Malone will not comment, except with the general disclaimer that "I feel that I can play anywhere that guys compete." Sources, however, describe him as someone who'll decide soon about whether to leave the Jazz but will take until mid-June to decide his order of preference between the Kings, Los Angeles Lakers, Dallas Mavericks and San Antonio Spurs. The team that wins this season's championship will drop down on his list for July 1._


----------



## beb0p (Jul 15, 2002)

It's not entirely unlikely that he comes, but just don't see it happening. He wants to chase Jabbar, and being a sub ain't going to cut it.

And I actually don't mind Malone going to LA. When you have three top dogs in the line-up, it tends to blow up in your face. Malone will not be contend being the #3 option, that's a given. Robert Parish, he ain't.

San Antonio is, I think, the place that makes the most sense.


----------



## SuttersFolly (Mar 19, 2003)

The Timberwolves might also be a good place for Malone. They could use the front court help, and he'd be able to keep his starter minutes.


----------



## Wiggum (Jul 29, 2002)

San Antonio, like beb0p said, is the best career choice for him I think, but I think he'll end up in a Laker uniform next season. By the way, can anyone here picture that? It's like picturing Larry Bird in a Laker uniform, it just doesn't fit.


----------



## BBallFan (Jul 13, 2002)

> Originally posted by <b>SuttersFolly</b>!
> The Timberwolves might also be a good place for Malone. They could use the front court help, and he'd be able to keep his starter minutes.


I also agree that Minnesota is the best mutual match with Karl Malone. They really need another impact go-to scorer, and with the Wolves he'd continue to get big minutes, as well as a major role offensively to keep a possibility of being the alltime leading scorer.

Rasho might be gone this offseason (and he's not bad for a starting center), but if the Wolves added Malone they'd be awfully good next year.

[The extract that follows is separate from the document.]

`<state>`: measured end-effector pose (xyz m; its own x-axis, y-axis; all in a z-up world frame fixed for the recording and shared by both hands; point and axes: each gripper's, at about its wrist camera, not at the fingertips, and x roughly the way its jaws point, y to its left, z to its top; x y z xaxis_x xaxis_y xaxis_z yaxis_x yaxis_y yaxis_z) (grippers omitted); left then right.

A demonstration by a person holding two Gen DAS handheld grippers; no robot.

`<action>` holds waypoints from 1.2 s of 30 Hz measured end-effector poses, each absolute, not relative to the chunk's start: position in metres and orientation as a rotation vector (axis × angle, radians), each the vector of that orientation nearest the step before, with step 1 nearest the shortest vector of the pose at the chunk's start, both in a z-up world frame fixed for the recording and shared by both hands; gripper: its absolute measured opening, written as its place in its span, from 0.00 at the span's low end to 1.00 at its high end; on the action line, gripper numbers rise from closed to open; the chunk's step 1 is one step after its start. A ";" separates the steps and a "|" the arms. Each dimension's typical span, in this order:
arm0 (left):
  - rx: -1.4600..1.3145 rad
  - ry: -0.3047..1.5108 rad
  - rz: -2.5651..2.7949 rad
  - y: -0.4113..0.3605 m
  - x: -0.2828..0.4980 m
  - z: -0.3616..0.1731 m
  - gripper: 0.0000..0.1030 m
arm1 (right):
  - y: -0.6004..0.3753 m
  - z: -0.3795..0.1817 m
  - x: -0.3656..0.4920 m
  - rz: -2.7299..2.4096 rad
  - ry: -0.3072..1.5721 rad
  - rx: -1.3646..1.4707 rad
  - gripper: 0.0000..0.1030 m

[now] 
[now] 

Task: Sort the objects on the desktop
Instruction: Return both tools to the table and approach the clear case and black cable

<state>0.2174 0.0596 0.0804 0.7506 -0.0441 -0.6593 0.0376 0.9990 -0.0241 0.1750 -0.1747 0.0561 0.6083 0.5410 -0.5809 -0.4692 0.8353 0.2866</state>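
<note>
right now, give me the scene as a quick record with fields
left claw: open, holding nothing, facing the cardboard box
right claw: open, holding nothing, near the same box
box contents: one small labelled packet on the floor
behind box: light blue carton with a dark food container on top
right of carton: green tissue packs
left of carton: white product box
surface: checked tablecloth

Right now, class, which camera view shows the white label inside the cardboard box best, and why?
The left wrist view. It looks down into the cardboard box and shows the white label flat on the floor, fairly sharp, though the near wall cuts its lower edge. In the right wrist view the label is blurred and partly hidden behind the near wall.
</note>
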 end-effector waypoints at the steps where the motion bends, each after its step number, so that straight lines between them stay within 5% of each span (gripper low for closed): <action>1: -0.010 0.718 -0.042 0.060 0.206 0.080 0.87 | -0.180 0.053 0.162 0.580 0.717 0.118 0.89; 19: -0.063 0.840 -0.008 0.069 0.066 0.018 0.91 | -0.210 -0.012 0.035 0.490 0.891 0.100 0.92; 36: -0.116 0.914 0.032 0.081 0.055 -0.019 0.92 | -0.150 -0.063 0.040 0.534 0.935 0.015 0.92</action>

Keep in mind, that the Wolves have already proven that they're willing to offer the full midlevel, since they did sign Ricky Davis to an offer sheet before the Wolves matched.


----------



## Refugee (May 4, 2003)

If Malone signs with the Lakers, it only proves further that he is a bigger jerk than I already think he is. I think he would then steal Smack Me Walker's nickname, "Coattails."


----------



## SuttersFolly (Mar 19, 2003)

At this point in his career and life, I can't see Malone going to the Lakers where he'd be become a mere "role player" (as folks like to call everyone on the team outside of Shaq and Kobe). Nor do I think he is interested in learning a complicated system like the triangle, a system that takes at least 1 or 2 full seasons to learn. The Lakers would more likely make a run for Scottie Pippen who already knows the system...or a younger player who has shown great potential and is willing to learn a new system.


----------



## beb0p (Jul 15, 2002)

> Originally posted by <b>SuttersFolly</b>!
> At this point in his career and life, I can't see Malone going to the Lakers where he'd be become a mere "role player" (as folks like to call everyone on the team outside of Shaq and Kobe). Nor do I think he is interested in learning a complicated system like the triangle, a system that takes at least 1 or 2 full seasons to learn. The Lakers would more likely make a run for Scottie Pippen who already knows the system...or a younger player who has shown great potential and is willing to learn a new system.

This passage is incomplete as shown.